The head joint is the biggest difference between the RS Berkeley P102 Piccolo and the Schiller Piccolo I reviewed in December. There is no lip plate on the RS Berkeley model, and so it has taken a little time for my flautists to get used to it. I think this is mostly a personal preference, though, as the student currently playing it has adjusted to it and sounds great.
I purchased the P102 for my school in August of 2014, so it has been in use for a year and a half.
- Plays in tune
- Key action is fine
- Tone is adequate for a plastic piccolo
- No issues sending it to the local shop for pad adjustment
- Twice I've had to deal with a warranty issue. The first time, the metal tenon on the body came loose. I glued it back in place and haven't had an issue with that since.
- The second issue was the metal piece on the head joint that connects to the body. This also came loose, but for some reason I couldn't pull it out and re-glue it. As a result, I went through RS Berkeley's warranty support and mailed it off to them in New Jersey.
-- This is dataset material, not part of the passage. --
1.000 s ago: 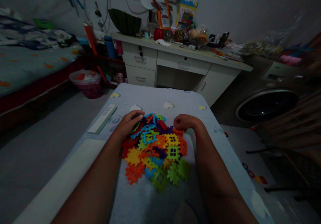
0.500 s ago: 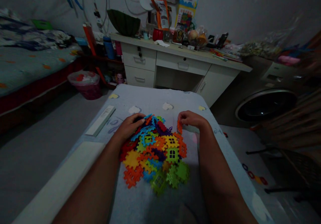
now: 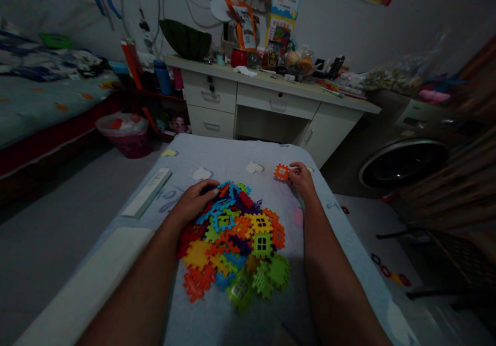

It came back within a couple weeks and was fixed for free, so I was satisfied.
- Students generally don't seem to like the lack of a lip plate (though once they get used to it, I don't think it's a big deal).
If I were buying another piccolo, I would probably look at other options again. Based on my experience with the Schiller piccolo, I don't think the RS Berkeley P102 is the best value. Of course, since I'm comparing just one of each model, it's hard to say that definitively.